Please write out exactly the lines of the data below from the line holding "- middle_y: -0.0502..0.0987" through the line holding "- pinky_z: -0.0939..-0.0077", and leave out the rest.
━━━ EXERCISE MATERIALS ━━━
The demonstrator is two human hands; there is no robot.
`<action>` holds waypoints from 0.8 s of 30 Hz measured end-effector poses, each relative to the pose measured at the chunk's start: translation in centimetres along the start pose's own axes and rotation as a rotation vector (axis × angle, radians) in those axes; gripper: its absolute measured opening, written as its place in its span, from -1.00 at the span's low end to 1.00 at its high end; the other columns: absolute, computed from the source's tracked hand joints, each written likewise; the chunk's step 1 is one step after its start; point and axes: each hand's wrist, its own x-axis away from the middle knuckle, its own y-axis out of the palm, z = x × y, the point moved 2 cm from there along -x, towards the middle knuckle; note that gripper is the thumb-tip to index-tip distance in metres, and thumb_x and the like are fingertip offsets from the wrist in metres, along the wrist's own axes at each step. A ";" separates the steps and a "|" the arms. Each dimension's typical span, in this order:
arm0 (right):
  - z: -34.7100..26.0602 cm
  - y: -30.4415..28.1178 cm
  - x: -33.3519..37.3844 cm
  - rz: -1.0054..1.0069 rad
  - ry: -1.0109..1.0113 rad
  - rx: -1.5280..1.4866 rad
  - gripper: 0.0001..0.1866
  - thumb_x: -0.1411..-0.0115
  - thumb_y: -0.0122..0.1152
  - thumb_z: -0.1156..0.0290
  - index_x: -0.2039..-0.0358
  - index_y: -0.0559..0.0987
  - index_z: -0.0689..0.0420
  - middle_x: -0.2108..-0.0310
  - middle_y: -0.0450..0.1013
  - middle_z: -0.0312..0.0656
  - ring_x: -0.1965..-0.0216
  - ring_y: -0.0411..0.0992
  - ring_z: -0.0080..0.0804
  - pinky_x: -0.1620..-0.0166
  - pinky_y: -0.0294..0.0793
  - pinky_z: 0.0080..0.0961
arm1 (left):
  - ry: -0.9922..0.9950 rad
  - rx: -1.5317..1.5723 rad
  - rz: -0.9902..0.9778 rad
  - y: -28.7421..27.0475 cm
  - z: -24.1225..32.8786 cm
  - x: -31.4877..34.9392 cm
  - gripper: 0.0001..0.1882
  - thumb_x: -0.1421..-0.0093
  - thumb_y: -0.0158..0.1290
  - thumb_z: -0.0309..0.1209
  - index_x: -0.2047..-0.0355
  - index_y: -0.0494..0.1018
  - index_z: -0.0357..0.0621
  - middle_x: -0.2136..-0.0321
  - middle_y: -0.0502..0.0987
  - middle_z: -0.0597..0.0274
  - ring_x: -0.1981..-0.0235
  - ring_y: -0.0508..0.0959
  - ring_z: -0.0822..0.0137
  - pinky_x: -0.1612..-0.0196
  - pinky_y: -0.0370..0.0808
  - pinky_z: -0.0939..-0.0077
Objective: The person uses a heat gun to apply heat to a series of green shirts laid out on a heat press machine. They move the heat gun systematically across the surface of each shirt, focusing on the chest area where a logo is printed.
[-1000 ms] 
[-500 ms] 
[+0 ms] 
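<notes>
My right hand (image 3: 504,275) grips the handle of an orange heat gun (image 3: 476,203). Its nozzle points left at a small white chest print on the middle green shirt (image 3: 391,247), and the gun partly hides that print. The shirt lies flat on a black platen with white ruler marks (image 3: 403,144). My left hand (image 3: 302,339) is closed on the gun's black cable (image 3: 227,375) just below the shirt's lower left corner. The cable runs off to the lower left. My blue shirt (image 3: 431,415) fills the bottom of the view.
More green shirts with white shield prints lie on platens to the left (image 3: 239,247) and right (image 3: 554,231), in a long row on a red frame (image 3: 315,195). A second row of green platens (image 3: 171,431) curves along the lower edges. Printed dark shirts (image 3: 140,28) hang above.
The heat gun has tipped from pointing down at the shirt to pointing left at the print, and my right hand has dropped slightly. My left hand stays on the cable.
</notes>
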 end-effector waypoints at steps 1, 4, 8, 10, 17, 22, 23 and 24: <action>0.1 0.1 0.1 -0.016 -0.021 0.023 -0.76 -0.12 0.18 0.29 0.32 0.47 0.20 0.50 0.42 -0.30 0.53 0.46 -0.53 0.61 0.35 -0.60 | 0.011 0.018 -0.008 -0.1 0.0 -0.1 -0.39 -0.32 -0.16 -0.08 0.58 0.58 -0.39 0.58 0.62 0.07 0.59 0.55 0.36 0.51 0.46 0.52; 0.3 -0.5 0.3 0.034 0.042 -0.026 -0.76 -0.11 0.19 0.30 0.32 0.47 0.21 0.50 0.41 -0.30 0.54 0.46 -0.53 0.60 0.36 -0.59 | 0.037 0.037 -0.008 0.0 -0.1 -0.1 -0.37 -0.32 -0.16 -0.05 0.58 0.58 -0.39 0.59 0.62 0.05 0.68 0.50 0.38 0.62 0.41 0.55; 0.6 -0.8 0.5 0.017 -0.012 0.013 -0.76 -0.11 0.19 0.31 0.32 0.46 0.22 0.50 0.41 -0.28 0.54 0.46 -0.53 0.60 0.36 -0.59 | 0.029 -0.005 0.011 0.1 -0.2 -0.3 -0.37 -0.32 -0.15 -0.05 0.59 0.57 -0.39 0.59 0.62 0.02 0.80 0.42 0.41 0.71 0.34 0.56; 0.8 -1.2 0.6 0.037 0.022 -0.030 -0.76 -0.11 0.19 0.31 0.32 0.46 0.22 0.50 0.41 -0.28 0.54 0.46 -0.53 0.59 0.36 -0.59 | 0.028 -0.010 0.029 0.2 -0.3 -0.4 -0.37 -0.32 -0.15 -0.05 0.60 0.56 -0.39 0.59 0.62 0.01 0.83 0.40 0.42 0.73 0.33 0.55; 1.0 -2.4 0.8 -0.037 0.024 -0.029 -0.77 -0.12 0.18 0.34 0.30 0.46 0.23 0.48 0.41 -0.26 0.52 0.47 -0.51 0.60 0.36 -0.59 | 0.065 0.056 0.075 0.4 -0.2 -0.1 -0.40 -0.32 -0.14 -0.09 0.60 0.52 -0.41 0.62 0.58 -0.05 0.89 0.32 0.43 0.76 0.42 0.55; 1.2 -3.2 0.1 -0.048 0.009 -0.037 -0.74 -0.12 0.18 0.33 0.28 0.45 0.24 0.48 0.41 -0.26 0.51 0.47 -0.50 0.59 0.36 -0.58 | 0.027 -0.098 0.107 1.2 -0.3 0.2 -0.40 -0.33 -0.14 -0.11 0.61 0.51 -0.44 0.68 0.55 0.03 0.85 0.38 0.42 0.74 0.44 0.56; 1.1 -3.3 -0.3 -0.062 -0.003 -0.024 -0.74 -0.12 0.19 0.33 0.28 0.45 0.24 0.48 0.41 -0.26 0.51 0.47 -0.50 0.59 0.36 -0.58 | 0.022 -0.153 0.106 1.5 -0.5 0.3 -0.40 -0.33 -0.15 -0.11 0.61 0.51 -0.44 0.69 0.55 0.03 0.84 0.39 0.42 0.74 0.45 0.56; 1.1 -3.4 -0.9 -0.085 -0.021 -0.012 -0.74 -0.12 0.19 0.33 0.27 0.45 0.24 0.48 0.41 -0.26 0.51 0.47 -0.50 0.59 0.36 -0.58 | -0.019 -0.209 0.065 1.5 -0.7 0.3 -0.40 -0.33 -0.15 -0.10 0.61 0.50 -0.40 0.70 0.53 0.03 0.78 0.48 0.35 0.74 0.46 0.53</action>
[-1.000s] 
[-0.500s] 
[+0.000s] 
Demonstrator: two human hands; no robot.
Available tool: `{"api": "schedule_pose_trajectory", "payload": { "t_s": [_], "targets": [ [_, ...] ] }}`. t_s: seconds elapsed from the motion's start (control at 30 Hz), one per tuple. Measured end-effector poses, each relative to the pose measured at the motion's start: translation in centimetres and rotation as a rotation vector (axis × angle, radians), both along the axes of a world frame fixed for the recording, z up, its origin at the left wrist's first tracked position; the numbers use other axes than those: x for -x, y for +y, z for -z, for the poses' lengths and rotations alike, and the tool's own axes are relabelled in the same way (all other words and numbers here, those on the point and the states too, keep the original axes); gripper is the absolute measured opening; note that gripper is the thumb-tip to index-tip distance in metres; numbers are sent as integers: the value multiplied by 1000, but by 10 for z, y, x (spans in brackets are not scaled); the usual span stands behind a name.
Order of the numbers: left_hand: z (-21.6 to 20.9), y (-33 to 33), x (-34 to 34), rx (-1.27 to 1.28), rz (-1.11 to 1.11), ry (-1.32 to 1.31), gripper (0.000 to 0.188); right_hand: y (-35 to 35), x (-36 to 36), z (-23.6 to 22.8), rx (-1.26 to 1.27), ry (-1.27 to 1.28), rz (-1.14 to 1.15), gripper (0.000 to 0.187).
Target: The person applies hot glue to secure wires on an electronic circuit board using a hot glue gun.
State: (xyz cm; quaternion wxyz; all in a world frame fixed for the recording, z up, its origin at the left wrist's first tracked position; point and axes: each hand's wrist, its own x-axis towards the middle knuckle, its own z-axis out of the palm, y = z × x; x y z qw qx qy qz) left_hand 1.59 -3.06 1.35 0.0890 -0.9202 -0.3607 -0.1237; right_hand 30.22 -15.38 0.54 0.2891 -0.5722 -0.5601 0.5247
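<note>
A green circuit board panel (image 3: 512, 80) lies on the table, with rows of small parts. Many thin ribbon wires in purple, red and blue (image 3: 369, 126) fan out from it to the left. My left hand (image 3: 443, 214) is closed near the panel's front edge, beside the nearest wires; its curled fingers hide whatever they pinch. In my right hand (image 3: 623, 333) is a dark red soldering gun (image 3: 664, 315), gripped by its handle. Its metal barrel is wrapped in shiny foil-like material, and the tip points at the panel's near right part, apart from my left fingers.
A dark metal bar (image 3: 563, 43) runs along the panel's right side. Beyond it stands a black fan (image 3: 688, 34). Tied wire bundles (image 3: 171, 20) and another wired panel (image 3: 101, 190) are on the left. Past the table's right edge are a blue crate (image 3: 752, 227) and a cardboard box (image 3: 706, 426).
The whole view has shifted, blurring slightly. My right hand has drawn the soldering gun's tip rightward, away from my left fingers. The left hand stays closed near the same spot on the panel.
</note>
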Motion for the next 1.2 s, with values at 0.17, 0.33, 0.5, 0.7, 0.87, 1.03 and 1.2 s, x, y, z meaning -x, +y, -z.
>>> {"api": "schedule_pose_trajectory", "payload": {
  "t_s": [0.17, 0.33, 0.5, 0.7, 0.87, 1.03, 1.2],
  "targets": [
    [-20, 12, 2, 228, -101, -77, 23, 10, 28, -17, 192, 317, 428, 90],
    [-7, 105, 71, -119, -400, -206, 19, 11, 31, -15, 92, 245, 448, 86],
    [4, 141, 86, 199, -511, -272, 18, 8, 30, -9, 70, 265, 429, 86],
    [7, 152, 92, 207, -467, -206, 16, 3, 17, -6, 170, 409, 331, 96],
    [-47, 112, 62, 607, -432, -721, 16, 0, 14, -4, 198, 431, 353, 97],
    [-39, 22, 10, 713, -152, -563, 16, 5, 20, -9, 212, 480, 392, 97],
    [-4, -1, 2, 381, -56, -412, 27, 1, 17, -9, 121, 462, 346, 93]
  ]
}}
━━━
THE ANSWER =
  - middle_y: -0.0502..0.0987
  - middle_z: -0.0597..0.0274
  - ring_x: -0.1981..-0.0235
  - ring_y: -0.0508..0.0959
  - ring_z: -0.0822..0.0137
  - pinky_x: -0.1612..-0.0196
  - pinky_y: -0.0370..0.0808
  - pinky_z: -0.0939..-0.0077

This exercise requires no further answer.